Just to recap, Switch Dice is a switch accessible electronic dice. Pressing the switch causes the bright red LEDs to flash and show the number of spaces the player should move in the game.
Stacy Warden, living in Colorado, was one of the first to get one and try it out. She writes a blog – Noah’s Miracle – about her son Noah. He is six years old and was born with a cerebral palsy condition.
The Warden family love playing board games.
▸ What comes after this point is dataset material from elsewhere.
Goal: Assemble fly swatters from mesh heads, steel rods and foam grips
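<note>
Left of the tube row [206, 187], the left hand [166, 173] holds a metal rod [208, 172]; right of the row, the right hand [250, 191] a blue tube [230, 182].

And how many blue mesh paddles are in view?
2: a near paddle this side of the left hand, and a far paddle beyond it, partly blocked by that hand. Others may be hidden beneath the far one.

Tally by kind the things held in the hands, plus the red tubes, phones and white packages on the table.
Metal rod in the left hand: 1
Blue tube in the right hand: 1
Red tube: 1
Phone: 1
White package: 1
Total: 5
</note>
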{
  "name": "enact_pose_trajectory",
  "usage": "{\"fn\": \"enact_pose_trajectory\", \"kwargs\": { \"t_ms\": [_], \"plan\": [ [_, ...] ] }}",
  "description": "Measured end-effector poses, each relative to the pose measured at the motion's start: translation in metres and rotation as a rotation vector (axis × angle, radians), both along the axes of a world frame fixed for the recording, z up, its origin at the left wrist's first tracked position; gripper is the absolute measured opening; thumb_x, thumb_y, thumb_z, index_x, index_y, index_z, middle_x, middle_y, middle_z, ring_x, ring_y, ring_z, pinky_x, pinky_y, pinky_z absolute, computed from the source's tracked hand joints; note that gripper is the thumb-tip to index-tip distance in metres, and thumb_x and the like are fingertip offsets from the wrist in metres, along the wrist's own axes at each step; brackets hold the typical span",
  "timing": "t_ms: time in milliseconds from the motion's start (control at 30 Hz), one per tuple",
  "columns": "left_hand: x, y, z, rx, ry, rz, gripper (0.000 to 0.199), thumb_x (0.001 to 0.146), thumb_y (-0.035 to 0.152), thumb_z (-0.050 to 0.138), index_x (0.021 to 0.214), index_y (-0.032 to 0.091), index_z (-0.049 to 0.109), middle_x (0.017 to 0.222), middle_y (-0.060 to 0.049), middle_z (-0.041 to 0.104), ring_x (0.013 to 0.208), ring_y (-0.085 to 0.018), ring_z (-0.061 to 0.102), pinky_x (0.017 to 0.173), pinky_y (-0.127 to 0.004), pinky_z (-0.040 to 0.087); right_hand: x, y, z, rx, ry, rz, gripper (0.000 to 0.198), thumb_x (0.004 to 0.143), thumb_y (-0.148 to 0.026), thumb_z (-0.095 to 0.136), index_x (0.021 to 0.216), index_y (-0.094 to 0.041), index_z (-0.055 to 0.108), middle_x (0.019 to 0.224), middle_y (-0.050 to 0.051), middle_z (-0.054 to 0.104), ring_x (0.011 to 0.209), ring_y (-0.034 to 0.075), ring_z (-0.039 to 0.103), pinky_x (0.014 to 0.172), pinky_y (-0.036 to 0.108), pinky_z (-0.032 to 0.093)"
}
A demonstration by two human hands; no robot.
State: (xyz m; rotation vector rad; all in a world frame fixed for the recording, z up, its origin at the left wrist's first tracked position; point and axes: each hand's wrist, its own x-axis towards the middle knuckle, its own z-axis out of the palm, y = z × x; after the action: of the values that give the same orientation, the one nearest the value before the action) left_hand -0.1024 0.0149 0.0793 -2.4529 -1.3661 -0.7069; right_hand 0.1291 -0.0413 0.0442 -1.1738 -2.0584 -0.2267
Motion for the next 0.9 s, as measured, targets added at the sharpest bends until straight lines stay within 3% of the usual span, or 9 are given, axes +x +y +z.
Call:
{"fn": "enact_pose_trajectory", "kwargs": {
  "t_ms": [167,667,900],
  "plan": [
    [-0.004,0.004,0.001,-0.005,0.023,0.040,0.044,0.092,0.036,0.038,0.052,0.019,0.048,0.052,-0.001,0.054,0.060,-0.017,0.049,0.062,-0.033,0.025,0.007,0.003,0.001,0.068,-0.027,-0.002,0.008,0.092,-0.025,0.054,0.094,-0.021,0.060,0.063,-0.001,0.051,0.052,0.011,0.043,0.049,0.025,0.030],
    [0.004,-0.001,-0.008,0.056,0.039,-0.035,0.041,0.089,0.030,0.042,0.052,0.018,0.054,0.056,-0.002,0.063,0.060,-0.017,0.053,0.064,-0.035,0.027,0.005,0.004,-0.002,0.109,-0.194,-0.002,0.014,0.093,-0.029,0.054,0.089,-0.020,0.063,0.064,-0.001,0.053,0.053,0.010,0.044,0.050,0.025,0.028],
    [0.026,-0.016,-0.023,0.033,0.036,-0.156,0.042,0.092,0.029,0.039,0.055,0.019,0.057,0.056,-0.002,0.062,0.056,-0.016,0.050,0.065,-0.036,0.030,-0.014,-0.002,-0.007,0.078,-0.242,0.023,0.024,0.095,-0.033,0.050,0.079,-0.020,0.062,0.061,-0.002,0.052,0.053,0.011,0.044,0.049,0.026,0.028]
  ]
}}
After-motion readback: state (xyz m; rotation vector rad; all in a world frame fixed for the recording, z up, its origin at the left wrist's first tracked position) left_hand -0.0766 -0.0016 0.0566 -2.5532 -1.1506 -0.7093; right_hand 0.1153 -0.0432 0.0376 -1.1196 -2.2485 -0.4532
And, as Noah uses a switch with his other toys, it seemed reasonable to think he would be able to use it to ‘role’ the dice when it was his turn to play. All that’s needed is to plug a switch (any 3.5mm) into the front of Switch Dice and press it to make Switch Dice ‘roll’.
Very simple but for many kids with CP getting actively involved in game play, rather than watching others take their turn, can be difficult if not impossible. I believe Switch Dice has the potential to remove that barrier.
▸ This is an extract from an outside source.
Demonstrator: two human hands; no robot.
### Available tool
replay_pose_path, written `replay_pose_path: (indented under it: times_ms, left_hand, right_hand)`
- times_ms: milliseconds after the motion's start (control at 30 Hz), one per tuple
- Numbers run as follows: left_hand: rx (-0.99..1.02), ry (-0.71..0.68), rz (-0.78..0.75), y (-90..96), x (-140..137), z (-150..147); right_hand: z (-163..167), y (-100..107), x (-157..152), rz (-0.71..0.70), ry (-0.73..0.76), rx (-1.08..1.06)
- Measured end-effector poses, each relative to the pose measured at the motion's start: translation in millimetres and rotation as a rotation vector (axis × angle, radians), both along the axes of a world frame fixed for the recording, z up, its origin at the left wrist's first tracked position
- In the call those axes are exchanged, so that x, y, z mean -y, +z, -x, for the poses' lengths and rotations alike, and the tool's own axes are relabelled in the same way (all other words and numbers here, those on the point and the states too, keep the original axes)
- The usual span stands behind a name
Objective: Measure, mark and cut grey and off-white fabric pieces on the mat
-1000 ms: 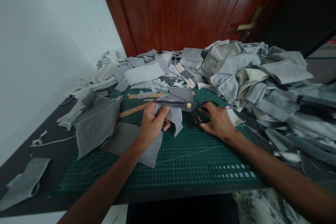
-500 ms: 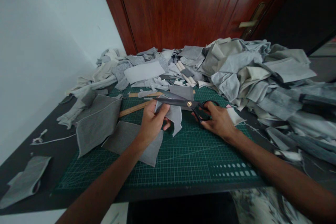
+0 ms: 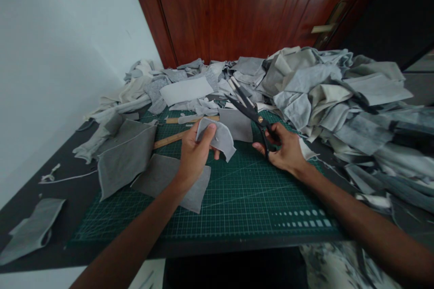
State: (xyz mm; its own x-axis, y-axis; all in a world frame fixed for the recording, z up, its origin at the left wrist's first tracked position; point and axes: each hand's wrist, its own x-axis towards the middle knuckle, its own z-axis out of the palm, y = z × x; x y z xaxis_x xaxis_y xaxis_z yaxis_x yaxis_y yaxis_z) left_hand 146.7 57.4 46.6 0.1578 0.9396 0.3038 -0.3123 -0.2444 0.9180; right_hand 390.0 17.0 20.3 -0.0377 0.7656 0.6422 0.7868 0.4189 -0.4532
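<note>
My left hand [image 3: 196, 151] pinches a small grey fabric piece [image 3: 222, 137] between thumb and fingers, held up over the green cutting mat [image 3: 244, 198]. One corner of the piece hangs down to the right. My right hand [image 3: 285, 146] grips the handles of black scissors [image 3: 254, 115], whose blades are parted and point up and left, apart from the fabric. Behind the held piece, a grey fabric square [image 3: 235, 124] lies flat on the mat. Another flat grey piece [image 3: 162, 174] lies partly under my left forearm.
Wooden rulers [image 3: 169, 141] lie on the mat's left side. Large grey fabric [image 3: 127, 156] rests over the mat's left edge. A folded grey piece [image 3: 37, 226] sits at the table's near left. Heaped scraps [image 3: 305, 76] line the back and right, before a wooden door [image 3: 230, 13].
The scissors have moved away from the fabric to the right and tilted upward, their blades parting wider. The fabric in my left hand has turned, now showing more of its face.
</note>
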Motion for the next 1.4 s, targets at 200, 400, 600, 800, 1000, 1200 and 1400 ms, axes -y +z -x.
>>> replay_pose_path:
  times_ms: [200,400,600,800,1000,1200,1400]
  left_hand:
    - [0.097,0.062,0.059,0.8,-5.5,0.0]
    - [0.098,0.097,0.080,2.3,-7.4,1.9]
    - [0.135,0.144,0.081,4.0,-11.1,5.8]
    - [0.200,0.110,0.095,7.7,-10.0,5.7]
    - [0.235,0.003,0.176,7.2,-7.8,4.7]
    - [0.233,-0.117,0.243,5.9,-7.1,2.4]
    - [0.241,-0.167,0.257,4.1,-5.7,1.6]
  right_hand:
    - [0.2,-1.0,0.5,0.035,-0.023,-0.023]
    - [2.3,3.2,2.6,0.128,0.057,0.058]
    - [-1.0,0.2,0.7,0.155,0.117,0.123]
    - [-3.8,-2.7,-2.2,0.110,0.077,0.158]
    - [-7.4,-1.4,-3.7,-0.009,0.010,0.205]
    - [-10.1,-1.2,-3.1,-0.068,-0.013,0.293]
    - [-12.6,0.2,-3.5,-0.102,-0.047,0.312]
The picture shows Noah and his Dad playing Shoots and Ladders (I think we know the games as Snakes and Ladders in the UK)
Getting Noah involved and participating in the family fun was Stacy’s goal. Read her blog posting Rolling the Dice to see how it worked out.
She also has a lot to say about two other switch adapted toys: Domino Train and Rally Racer and a new app-controlled communication toy Toy-Fi Teddy that lets users swap messages through their phone and tablet.
Noah’s Miracle is a good read – I encourage you to bookmark it and sign-up for regular updates.
Last December Kara Melissa (blogs at http://karamelissa.com) purchased the Rally Racer switch adapted car for her Son, Seb.
It was his main Christmas present so very important that it worked for him (and his younger sister). Seb uses switches attached to his tray and has worked hard at learning to target these switches to access his communication aids, computer and iPad games. Rally Racer needed to be a ‘drop-in solution’ for Seb’s switch configuration. It was!
Kara initially contacted me via Facebook and we then bounced ideas back and forth on email. It turned out that Seb wanted either a train set or racing car set. In the end it was the Rally Racer racing car set that won out. I built one for Seb and shipped it to Toronto.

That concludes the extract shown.